Tag Archives: fjord

Birtavarre, Norway

After chatting with Christian, our campground host, about how best to see aurora, we put in a concerted effort last night. It was cloudy, but there were patches of sky visible most of the time, and we hoped that the cloud might just clear away. It didn’t, but we drove 8kms out of the village to the end of the (cleared) road to see if it was any better there. It wasn’t, but along the way we noticed that most of the houses had lights on inside – when we drove along here in summer, we had assumed that most of the houses were just holiday places, but apparently not. The Scandinavians have a lovely tradition of putting a small light or a standard lamp in every window. Around Christmas and New Year, there were a lot of decorative lights,  nearly all of those have gone now, but there are still lights in a lot of windows. And indoor plants too.

We set the alarm to wake up every 2 hours overnight to check the sky and make sure we weren’t missing anything. At 5am, we both saw Lights behind the clouds, but the cloud was too thick to give us a decent show. We gave up after that and slept in until dawn … at 9am.
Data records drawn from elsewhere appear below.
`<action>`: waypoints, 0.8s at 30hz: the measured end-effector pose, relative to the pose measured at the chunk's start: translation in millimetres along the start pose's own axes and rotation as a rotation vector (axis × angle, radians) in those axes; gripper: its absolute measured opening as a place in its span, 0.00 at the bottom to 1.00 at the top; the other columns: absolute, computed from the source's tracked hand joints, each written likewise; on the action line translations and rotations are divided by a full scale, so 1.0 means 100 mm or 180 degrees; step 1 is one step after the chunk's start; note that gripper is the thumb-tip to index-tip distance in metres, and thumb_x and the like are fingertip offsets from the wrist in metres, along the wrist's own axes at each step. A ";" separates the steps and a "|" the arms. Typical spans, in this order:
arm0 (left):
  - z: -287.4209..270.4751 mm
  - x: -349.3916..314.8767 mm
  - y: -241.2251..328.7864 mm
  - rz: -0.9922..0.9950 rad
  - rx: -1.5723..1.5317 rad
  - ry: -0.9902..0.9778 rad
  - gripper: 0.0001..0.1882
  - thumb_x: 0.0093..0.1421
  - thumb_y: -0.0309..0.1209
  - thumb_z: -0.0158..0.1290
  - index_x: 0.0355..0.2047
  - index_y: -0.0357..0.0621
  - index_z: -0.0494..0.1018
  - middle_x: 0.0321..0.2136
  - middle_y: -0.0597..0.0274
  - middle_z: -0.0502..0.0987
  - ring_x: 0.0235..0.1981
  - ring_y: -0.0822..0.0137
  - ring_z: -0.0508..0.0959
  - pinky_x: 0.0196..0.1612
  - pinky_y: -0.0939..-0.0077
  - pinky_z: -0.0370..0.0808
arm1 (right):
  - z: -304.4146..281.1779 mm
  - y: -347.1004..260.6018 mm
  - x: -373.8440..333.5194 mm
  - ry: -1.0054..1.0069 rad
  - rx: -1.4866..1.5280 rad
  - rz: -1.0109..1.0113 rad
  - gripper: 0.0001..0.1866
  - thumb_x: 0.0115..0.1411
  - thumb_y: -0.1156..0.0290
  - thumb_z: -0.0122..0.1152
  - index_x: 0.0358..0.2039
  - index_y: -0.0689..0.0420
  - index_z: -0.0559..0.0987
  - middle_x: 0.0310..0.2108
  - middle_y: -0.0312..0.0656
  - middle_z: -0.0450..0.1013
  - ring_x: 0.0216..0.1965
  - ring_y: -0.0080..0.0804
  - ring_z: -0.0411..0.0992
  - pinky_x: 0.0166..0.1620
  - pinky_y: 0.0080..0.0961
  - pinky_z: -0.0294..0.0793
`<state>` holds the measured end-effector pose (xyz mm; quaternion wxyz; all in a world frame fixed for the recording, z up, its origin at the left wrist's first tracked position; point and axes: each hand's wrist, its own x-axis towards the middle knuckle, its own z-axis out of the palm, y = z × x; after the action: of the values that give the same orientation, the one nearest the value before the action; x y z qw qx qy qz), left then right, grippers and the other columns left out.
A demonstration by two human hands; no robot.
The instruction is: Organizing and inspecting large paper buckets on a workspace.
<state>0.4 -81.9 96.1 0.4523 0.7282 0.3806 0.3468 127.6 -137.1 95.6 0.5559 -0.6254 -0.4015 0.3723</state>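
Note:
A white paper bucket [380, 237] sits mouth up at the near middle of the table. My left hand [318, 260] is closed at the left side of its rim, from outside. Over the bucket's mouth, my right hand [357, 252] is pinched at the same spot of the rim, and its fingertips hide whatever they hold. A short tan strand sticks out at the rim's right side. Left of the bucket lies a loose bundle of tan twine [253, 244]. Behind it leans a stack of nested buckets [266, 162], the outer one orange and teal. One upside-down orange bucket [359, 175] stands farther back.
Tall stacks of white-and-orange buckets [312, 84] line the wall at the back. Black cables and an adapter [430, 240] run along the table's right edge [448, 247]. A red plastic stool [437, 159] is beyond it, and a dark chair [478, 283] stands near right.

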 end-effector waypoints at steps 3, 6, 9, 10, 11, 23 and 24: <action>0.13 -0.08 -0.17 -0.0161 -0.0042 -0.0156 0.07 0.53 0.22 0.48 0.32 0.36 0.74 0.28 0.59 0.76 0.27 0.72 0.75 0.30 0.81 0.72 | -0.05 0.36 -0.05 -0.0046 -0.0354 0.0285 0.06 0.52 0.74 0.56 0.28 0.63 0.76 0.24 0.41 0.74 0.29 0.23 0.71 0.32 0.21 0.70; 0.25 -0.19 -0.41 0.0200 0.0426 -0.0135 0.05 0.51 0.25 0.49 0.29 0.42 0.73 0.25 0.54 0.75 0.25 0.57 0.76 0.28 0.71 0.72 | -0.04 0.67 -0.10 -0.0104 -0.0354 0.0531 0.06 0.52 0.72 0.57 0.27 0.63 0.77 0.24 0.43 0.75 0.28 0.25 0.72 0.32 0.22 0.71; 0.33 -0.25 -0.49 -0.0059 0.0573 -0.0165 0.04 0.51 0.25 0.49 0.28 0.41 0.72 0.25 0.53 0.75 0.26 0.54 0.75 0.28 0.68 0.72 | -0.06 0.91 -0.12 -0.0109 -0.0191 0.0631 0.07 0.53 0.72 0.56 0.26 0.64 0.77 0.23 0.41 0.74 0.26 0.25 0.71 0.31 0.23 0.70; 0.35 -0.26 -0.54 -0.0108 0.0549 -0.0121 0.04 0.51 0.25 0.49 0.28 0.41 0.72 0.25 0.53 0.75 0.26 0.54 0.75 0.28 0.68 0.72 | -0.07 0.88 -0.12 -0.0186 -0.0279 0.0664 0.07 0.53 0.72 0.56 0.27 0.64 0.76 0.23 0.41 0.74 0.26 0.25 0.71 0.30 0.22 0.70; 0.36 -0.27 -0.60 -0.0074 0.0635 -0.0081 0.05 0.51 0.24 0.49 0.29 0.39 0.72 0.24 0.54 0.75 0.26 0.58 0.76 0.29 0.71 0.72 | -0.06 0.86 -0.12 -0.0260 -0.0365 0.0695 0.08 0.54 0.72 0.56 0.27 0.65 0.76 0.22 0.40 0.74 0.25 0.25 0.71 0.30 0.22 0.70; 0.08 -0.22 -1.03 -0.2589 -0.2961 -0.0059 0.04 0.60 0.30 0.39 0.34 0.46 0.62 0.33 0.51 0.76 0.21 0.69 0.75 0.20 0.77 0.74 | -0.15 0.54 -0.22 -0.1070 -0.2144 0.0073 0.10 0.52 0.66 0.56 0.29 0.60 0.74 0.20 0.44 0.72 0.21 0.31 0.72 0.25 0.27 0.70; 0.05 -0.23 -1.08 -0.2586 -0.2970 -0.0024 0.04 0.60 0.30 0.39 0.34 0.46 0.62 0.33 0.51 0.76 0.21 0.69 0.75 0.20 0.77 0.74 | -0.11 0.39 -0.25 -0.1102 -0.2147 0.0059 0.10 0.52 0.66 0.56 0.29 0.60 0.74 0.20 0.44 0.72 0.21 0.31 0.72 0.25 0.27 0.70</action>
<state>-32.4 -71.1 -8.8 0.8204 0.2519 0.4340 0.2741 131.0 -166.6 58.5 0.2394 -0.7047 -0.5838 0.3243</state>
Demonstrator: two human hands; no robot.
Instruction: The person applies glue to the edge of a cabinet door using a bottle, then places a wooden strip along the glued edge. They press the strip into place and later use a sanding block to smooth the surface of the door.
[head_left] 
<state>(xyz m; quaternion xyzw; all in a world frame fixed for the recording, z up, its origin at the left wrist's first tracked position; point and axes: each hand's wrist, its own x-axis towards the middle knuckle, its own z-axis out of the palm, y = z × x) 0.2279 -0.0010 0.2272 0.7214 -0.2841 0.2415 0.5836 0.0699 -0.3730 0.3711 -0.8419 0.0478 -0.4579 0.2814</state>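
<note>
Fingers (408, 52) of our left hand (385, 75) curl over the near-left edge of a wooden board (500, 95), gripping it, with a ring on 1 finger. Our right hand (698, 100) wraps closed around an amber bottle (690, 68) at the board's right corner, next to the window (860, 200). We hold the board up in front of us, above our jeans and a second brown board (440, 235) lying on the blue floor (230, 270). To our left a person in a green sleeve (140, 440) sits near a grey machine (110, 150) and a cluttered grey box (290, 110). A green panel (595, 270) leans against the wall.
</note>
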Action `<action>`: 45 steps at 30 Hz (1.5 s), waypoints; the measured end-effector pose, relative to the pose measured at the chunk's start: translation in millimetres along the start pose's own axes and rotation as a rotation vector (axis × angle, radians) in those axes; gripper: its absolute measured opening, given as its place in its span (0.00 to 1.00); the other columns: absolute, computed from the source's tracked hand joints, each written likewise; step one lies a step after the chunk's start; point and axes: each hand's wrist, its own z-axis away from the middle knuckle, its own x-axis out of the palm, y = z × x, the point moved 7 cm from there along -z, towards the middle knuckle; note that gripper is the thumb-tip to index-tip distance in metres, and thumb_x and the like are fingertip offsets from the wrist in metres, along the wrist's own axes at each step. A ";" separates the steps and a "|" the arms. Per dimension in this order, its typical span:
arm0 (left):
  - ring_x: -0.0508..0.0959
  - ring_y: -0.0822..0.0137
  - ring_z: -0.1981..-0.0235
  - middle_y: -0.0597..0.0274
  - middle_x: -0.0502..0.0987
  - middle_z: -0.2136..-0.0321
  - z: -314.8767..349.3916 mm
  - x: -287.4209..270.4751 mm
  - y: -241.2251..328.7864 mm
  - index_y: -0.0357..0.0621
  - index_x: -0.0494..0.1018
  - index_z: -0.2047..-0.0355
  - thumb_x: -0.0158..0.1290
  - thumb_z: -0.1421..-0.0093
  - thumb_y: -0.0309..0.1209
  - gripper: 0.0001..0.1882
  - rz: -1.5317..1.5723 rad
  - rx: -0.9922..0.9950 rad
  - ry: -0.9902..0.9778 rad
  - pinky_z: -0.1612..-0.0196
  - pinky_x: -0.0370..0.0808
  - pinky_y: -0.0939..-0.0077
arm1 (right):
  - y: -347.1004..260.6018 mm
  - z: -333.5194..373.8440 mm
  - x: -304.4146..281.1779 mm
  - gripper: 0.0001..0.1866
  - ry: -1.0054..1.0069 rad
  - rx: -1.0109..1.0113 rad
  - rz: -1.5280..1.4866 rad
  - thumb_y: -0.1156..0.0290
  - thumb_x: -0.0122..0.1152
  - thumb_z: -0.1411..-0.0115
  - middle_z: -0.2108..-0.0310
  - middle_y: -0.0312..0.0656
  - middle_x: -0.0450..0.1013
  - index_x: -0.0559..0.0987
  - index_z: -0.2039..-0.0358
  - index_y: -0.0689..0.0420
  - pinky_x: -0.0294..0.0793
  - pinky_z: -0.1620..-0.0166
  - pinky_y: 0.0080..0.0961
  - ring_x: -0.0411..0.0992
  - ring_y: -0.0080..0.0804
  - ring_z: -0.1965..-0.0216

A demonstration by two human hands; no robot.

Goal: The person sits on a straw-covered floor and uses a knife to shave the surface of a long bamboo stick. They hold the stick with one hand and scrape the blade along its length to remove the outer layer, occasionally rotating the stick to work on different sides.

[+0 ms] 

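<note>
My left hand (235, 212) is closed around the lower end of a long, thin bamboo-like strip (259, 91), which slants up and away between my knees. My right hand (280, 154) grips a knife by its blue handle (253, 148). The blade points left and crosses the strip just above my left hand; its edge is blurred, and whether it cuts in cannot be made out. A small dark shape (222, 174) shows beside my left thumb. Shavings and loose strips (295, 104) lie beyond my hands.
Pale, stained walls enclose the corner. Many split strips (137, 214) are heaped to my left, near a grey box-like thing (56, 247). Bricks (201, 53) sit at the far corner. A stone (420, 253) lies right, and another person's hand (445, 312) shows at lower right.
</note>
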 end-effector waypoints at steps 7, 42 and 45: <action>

Greg walked around the campground this morning, taking some of the photos that are in the previous post. There are moose/s around here. I saw one last night and Christian showed us bare patches on trees around the cabin where they had stripped the bark off to eat. There are footprints around the cabin, and I’m being careful when I go outside in the dark – I don’t really want to meet a moose up close. We donned several layers of thermals and other clothes and walked into the village, which has 2 ‘supermarkets’, a car mechanic, a pretty church and probably a few other shops that open when there are more tourists around. The mobile library bus was at one of the supermarkets when we were there.

January is the worst month, according to Christian.Long, dark, too cold to snow and not enough snow to make things interesting. December is good because of Christmas, and February is good because the days are longer and the snow sports people start arriving to do their snow thing.

Tonight, the sky is completely clear and we’re hopeful. It’s our last night here, tomorrow (Tuesday) we have to do the 1600km drive back to Stockholm, which will mean a very long day’s driving, a stop somewhere along the way for some sleep and an early start on Wednesday to get the rest of the way before midday. And then we fly to Dubai for a couple of days to thaw out before heading home on Friday night.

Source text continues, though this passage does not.